---------- THE DATA ----------

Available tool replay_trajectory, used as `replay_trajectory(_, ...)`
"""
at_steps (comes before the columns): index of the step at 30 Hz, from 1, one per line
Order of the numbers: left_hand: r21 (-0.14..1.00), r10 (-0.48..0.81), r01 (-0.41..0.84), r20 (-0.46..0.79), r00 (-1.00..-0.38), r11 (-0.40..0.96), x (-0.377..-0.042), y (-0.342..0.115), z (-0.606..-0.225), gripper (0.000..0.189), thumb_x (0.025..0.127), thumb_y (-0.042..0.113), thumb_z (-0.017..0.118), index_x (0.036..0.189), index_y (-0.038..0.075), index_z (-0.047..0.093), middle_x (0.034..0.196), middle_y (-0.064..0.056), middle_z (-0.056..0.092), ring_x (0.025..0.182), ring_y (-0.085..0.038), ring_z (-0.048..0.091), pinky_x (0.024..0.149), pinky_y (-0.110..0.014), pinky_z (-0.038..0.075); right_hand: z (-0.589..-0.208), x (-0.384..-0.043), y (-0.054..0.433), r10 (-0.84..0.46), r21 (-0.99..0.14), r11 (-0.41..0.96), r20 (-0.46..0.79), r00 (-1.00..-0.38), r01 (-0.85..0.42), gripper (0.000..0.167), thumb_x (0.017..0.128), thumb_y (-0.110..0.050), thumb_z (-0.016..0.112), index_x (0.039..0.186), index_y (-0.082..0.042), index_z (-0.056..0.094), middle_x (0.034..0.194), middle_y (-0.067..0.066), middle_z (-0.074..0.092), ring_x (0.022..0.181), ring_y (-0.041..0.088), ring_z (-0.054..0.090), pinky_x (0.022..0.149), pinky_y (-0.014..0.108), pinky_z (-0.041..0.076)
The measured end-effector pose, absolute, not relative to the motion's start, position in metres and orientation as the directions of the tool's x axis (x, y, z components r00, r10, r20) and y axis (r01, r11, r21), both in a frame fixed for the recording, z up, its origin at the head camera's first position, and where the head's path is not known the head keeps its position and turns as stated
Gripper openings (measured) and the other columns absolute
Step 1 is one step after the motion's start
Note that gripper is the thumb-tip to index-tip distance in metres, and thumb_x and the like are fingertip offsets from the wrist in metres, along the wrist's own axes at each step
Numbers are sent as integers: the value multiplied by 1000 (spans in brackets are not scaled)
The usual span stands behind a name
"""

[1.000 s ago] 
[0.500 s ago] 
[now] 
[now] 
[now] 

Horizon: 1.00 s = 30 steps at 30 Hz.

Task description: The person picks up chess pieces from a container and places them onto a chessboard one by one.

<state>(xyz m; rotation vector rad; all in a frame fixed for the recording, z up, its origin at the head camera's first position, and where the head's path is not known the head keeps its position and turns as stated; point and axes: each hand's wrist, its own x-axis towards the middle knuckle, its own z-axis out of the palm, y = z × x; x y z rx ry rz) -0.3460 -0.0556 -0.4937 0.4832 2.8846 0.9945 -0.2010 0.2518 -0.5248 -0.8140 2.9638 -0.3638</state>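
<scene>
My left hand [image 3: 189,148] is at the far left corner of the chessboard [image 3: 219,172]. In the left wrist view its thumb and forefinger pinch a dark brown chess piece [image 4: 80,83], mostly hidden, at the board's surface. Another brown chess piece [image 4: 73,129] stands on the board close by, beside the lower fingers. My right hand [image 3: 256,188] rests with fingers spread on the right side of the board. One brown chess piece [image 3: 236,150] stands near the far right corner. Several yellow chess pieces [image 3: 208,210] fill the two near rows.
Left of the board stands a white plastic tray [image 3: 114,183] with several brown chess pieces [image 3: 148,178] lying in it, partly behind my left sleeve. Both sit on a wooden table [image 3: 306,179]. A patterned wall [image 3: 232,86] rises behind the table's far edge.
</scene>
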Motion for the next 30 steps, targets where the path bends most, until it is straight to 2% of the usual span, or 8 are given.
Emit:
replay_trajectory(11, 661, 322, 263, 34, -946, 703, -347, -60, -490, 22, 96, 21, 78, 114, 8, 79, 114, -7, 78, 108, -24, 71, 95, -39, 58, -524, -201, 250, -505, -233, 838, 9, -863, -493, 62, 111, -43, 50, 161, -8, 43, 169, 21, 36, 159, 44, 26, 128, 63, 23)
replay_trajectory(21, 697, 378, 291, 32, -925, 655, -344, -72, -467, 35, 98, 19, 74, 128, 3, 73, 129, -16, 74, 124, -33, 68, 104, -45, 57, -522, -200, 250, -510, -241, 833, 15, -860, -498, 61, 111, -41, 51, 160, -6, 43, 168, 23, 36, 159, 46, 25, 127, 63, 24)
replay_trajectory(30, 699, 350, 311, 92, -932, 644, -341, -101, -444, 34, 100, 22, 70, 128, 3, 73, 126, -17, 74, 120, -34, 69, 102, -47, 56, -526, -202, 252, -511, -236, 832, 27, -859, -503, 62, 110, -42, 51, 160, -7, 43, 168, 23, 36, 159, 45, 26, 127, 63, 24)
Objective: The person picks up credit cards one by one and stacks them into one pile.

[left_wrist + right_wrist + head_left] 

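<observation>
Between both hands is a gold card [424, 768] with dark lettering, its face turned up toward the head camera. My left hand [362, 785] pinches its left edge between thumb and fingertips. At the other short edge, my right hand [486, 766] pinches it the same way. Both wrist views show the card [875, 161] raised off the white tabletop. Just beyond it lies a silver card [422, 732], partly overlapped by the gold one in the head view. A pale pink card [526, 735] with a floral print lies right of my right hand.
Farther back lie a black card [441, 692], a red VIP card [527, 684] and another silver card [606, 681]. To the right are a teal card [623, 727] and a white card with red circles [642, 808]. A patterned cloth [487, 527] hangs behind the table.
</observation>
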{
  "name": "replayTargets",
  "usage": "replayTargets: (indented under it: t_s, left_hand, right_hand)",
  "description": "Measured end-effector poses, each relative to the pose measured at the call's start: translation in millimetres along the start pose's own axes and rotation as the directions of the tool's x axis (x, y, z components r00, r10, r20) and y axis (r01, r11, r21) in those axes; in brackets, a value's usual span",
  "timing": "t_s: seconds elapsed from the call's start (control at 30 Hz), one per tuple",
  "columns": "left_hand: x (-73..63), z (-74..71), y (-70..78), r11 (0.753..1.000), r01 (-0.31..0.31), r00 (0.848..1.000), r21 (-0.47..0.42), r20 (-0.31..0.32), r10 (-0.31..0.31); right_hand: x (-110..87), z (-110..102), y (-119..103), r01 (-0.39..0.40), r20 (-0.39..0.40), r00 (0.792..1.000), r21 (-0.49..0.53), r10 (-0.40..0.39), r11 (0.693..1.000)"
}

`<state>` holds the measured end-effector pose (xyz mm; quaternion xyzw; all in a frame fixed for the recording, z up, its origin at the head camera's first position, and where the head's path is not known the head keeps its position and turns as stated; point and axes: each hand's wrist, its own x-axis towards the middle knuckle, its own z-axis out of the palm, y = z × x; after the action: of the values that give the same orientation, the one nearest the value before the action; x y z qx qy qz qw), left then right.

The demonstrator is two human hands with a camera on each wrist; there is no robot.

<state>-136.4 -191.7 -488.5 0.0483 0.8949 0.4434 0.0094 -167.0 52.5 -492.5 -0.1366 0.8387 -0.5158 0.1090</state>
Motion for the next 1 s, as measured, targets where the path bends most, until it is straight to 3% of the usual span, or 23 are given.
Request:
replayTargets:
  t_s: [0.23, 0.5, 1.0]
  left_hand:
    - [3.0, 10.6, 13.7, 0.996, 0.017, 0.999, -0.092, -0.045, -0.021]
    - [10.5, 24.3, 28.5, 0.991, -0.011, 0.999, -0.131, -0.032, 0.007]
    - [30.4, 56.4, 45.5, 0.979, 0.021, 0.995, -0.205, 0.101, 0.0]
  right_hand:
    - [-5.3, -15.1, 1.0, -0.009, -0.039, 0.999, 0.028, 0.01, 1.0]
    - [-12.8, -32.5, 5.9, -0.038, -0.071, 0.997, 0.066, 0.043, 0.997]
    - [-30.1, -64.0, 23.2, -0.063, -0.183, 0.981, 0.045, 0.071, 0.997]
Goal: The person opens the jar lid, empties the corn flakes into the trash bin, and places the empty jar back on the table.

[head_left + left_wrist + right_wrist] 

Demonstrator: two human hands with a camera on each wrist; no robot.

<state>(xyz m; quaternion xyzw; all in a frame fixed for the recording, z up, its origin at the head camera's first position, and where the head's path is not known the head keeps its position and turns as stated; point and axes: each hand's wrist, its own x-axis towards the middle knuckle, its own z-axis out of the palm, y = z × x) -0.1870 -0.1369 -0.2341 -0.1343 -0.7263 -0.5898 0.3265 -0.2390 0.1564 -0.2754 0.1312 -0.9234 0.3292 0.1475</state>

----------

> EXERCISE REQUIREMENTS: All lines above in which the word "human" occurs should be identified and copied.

> THE COMPLETED TASK:
The demonstrator is two human hands with a camera on each wrist; there is no robot.
Demonstrator: two human hands with a camera on each wrist; no robot.

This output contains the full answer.